Here’s a message you rarely hear: Parents, relax your rules on screen time. At least, for now.
While recommendations from the American Academy of Pediatrics encourage parents to limit a child’s time in front of a TV or device, COVID-19 — the disease caused by the new coronavirus — is having some experts reconsider how strict they should be with their messaging.
With self-isolation in full swing and most schools closed, families confined in the house together are finding themselves adjusting to a new “normal.”
“Given the recent unique and difficult situations families are in, I have been telling my patients to relax their screen time restrictions,” says Dr. Ellen Rodarte, a board-certified family medicine doctor with Sharp Rees-Stealy. “Parents are both trying to work at home and homeschool their children, while also trying to stay calm and manage life indoors. Folks need help.”
To be clear, Dr. Rodarte isn’t offering a tablet as an all-day entertainment solution. Instead, she finds balancing screen time with other activities can be useful when living in isolation. “My kids are definitely getting more screen time right now, but I’m also encouraging them to play independently, help with chores and use their devices for both fun and learning,” she says.
8 home-based activities for kids
The toughest part of powering down is finding a worthy alternative. At a time when kids can’t physically interact with each other, interacting online can have a powerful draw. However, there are ways to bridge the distance. Here are a few of our favorites:
1. Educational websites
Many online learning sites, such as Scholastic and PBS Kids, are offering free classes, projects, videos and games to keep kids thinking. Museums, such as the Smithsonian, are offering virtual tours of some of their most popular exhibits, and local attractions, like the San Diego Zoo, have live cams of some of their animals.
2. Video chats with loved ones
Online video tools, such as FaceTime and Zoom, make connecting with friends and family easy. For younger kids, video story times with grandparents benefit both parties, as kids tend to have a lot of energy and older adults may be coping with feelings of isolation. Older kids can connect with classmates about homework or simply find solace in talking to each other.
3. Youth-focused exercise videos
Staying active plays an important role in being mentally and physically healthy while at home. Browse YouTube for instructional videos geared toward all ages, on everything from yoga to martial arts. For child-focused exercises with a fun, dance spin, try GoNoodle.

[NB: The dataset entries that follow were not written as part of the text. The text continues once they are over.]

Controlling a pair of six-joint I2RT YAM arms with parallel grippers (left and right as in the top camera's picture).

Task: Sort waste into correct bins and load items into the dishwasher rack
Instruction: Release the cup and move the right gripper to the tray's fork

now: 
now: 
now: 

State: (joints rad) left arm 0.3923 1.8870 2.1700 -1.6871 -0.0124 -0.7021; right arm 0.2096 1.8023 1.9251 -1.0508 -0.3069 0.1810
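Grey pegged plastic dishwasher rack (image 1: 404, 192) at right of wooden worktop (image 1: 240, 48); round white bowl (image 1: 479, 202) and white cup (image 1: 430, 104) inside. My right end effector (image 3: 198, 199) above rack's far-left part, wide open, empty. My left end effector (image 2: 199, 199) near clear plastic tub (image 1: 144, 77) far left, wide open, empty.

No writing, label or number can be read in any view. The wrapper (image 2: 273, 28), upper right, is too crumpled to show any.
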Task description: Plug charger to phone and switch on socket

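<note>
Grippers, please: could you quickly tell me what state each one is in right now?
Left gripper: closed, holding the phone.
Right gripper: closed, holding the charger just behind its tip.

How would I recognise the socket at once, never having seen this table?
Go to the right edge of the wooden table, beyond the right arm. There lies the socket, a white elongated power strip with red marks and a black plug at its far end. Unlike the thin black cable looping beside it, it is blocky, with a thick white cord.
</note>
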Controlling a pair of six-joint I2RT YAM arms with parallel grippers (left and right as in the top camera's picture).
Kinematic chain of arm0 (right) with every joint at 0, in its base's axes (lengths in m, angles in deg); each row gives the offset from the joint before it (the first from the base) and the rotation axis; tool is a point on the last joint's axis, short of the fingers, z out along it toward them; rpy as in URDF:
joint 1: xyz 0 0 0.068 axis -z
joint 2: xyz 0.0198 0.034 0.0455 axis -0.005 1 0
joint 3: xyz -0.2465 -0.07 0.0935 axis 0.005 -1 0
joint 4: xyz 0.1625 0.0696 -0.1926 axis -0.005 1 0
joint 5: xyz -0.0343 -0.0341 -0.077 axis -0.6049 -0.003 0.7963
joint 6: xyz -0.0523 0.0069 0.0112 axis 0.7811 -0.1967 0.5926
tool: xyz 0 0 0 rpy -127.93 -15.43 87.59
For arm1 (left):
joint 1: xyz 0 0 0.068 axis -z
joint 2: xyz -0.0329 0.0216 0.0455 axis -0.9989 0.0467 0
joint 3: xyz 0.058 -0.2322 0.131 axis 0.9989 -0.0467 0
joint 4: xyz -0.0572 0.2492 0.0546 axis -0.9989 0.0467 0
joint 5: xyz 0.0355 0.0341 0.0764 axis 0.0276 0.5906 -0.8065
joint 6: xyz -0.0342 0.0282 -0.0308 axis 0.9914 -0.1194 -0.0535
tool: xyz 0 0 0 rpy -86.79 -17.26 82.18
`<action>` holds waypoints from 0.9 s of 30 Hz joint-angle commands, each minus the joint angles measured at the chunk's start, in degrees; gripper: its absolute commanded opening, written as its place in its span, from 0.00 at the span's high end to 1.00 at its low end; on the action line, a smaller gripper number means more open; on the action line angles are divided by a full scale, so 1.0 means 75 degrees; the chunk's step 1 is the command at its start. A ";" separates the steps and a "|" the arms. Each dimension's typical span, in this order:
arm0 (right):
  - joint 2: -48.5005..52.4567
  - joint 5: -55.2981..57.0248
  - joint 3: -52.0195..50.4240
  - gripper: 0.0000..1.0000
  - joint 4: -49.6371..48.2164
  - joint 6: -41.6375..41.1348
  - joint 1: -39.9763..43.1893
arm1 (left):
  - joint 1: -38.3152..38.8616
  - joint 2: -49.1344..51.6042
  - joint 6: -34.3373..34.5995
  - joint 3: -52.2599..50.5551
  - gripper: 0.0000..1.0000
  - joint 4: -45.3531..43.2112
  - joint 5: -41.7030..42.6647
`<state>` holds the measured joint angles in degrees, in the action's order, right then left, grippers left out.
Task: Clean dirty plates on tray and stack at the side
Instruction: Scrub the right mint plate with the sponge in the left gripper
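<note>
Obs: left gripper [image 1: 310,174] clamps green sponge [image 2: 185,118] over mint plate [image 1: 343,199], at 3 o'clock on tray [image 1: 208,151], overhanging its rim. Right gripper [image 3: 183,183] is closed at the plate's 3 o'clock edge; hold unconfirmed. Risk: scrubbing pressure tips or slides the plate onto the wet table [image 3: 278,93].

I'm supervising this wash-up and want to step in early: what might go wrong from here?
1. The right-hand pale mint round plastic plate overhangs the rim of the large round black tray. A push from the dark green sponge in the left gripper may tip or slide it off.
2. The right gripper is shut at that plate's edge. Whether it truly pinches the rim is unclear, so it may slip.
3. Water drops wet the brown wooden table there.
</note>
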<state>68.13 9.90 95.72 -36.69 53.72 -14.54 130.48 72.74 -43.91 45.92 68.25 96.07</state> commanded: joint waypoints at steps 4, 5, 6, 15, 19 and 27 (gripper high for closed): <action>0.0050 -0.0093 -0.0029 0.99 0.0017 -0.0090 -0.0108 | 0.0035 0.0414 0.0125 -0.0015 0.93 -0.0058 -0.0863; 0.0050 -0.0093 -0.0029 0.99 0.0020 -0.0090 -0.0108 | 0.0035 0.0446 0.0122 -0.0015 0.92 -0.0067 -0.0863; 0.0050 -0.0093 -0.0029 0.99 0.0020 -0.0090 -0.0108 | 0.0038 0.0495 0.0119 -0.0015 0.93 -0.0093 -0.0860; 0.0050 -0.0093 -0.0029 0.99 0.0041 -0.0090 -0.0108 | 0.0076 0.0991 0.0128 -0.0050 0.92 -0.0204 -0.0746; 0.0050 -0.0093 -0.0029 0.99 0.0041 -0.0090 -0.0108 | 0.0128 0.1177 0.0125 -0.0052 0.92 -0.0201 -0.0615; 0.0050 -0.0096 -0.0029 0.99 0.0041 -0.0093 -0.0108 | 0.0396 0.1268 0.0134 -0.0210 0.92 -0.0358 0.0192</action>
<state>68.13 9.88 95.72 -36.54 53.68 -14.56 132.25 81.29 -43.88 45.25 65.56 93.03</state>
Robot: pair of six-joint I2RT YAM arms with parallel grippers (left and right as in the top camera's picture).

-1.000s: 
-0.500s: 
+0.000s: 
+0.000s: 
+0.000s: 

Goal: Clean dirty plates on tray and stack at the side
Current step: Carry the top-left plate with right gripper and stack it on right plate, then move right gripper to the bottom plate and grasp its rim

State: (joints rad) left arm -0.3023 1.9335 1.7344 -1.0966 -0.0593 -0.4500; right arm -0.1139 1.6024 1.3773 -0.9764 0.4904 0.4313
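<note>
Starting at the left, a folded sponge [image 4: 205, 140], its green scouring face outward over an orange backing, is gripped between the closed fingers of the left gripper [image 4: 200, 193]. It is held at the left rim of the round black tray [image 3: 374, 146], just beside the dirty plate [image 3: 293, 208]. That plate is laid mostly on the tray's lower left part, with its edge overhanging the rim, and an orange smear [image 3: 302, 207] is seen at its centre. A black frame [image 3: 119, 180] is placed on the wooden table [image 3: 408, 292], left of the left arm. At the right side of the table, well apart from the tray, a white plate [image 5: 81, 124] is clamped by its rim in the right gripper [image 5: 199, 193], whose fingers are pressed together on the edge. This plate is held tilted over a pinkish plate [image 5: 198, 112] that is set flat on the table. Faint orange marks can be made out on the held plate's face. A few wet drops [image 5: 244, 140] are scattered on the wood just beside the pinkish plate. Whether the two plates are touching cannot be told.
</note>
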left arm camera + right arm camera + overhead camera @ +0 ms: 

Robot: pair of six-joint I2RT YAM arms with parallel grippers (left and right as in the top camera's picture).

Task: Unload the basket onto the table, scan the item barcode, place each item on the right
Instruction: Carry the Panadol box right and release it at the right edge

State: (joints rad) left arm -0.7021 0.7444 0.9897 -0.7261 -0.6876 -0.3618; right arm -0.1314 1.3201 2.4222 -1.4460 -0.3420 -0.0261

Cooking can be cathartic, and provide lessons in math, science, patience and creativity. For homebound families, making wholesome food to share and save means less unhealthy snacking or grazing. If your children are young, try a simple recipe, such as whole-grain muffins. If they’re older, try assigning different components of a full meal, and then sit and eat together.
5. Chore schedules
If your kids are feeling stuck in the house, it may seem like a chore schedule is adding insult to injury. However, chores can break up the monotony while giving kids a sense of purpose and accomplishment. During this time of COVID-19, cleaning and disinfecting your home is crucial, and having kids help will show them the importance of home hygiene.
6. Neighborhood strolls
Social distancing doesn’t have to mean always staying inside. Getting a dose of sun and fresh air can lift spirits. Encourage your family to take a walk together, even if that means a quick loop around the block. For young children, make it interactive by adding a scavenger hunt element. Don’t forget to bring Fido; he’ll need the walk more than you.
7. Gardening projects
There’s never been a better time to dig in the dirt. Gardening will accomplish a number of things during this time of isolation, from getting some sun to teaching principles of science and biology. Buy seeds online or simply get the family outside for a day of weeding.
8. Photo albums
In this digital age, family photos are often locked away on hard drives, waiting to be printed or organized. Bringing kids in to help assemble photo books is a fun way to teach your family’s history. If you don’t want to wait for your photos to be ordered and mailed to you, try an online book builder, like Shutterfly.
“Yes, times are tough right now, but parents can use this time in ways that benefit the whole family,” Dr. Rodarte says. “When parents are busy or working, kids can learn how to stay active without parental involvement. When parents are available, time in the house together can create bonding experiences that help get them through this period of self-isolation.”